Linda Miller Allen is a tireless advocate for her community, serving on a dozen local boards and committees to spur investment and development. Whether fighting foreclosure, beautifying her neighborhood, working with youth or promoting education, Linda doesn’t stop until she gets results for her neighbors.

Jesse Clayton
New Kensington Community Development Corporation
Philadelphia, Pennsylvania
Northeast Region

When a beloved local park became a drug hangout, Jesse Clayton stepped up to lead a team of volunteers to reclaim it and convert it to a skate park. Within a few months, crime was down, business was up, and a community had been transformed.

Tammy Hoth
NeighborWorks Montana
Great Falls, Montana
Rocky Mountain Region

When their trailer park was listed for sale, Tammy Hoth mobilized her neighbors to organize into a resident association and apply for grant funds to purchase the property. Today, their cooperative is about to become the owner of Mountain Springs Villa, the former trailer park turned into a beautiful subdivision, with Tammy as its president.

Paul Lopez
NHS of Chicago
Chicago, Illinois
Midwest Region

Paul Lopez exemplifies community service, bringing investment and business opportunities to the community where he grew up.

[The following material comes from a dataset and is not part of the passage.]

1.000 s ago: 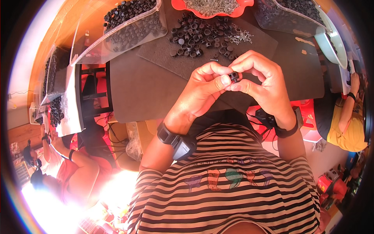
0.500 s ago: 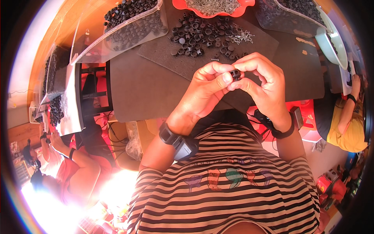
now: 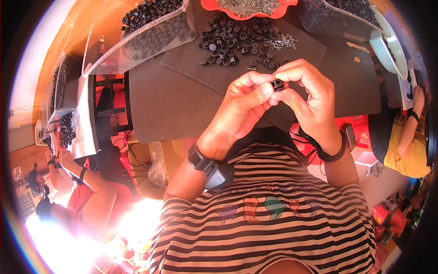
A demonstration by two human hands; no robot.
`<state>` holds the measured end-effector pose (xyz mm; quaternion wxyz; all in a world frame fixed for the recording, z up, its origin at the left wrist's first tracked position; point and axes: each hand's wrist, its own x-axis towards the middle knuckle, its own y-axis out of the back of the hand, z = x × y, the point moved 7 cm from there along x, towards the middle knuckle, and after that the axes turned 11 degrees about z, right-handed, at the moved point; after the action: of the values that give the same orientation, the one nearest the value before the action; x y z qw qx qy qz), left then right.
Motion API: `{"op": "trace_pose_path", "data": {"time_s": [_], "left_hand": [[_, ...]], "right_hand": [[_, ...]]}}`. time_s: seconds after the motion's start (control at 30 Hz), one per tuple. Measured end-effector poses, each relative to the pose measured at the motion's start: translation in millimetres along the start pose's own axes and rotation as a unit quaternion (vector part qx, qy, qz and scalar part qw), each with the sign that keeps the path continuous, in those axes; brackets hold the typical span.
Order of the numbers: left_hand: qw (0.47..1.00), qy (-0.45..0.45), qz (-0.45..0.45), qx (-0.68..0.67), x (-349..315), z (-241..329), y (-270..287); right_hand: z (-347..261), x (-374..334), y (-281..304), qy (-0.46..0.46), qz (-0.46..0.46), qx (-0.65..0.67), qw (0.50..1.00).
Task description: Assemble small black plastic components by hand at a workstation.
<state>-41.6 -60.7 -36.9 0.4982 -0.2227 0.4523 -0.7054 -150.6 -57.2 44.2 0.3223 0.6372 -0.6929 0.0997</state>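
Between both hands, above the dark table, is a small black plastic part [image 3: 277, 85] with a rounded, hollow body. My left hand [image 3: 244, 101] pinches it from the left with thumb and forefinger. From the right, the thumb and forefinger of my right hand [image 3: 311, 93] close on the same part. Fingertips cover much of it, so its full shape is hidden. Just beyond the hands lies a pile of similar black ring-shaped parts [image 3: 230, 39], with small metal screws [image 3: 282, 42] heaped at its right side. One loose screw [image 3: 251, 69] lies near my left fingertips.
A red scalloped bowl [image 3: 248, 17] of screws stands at the far edge. Clear bins [image 3: 137, 54] of black parts flank it, the right one beside a pale bowl [image 3: 388, 57]. Co-workers sit at left [image 3: 98, 201] and right [image 3: 408, 141]. A dark mat [image 3: 200, 68] covers the table.
The black part has turned slightly between my fingertips, showing a smoother side. Both hands stay in nearly the same place. The co-worker at left has shifted an arm.
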Motion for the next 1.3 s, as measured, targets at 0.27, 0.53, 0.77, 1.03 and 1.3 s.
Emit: {"op": "trace_pose_path", "data": {"time_s": [0.27, 0.53, 0.77, 1.03, 1.3], "left_hand": [[1.000, 0.003, 0.006, 0.010, -1, -1, -5], [1.000, 0.001, 0.004, 0.008, 0, -2, -6], [1.000, -0.005, 0.003, 0.020, 0, 1, -7], [0.999, -0.019, -0.004, 0.050, 1, 8, -10], [0.999, 0.008, -0.006, 0.053, 4, 8, -8]], "right_hand": [[5, -2, 1, -0.017, 0.009, 0.055, 0.998], [3, 3, 2, -0.020, -0.014, 0.035, 0.999], [-1, 7, 2, 0.015, -0.036, 0.014, 0.999], [-5, 13, 1, 0.051, -0.044, 0.000, 0.998], [-8, 14, -1, 0.071, -0.053, -0.004, 0.996]]}}
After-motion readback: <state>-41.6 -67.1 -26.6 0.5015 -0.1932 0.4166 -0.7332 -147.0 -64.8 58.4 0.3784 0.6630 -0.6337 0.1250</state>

Because of his tenacity, the community has a multi-million dollar banking facility that also houses the first bilingual NeighborWorks HomeOwnership Center. He also works with at-risk youth to provide educational opportunities and provide alternatives to gang activity.

Marron McLeod
UNHS NeighborWorks HomeOwnership Center
Utica, New York
Northeast Region

For 20 years, Marron McLeod has managed the Cornhill Community Garden. Under his leadership, the garden has had a domino effect on the neighborhood, inspiring neighbors to improve their own properties. His work has led to increased opportunities in education, innovation, restoration, feeding the hungry, green lifestyle and youth engagement.

Emily MacRae
Twin Cities Community Development Corporation
Fitchburg, Massachusetts
Northeast Region

Emily MacRae is the quintessential consensus builder. Under her leadership on the board of directors, Twin Cities CDC helped forge partnerships among elected officials, business leaders and community residents. These partnerships have been successful in reclaiming blighted areas, reducing crime, preventing foreclosure and promoting responsible homeownership.

David Pottinger
LaCasa, Inc.
Goshen, Indiana
Midwest Region

Dave Pottinger has played a major role in renovating Goshen’s downtown district. He has devoted untold time and talent to revitalizing Goshen, focusing not only on bricks and mortar, but on the people who live and work in his buildings. Largely because of Dave and his partners, Goshen boasts a vibrant economic city center.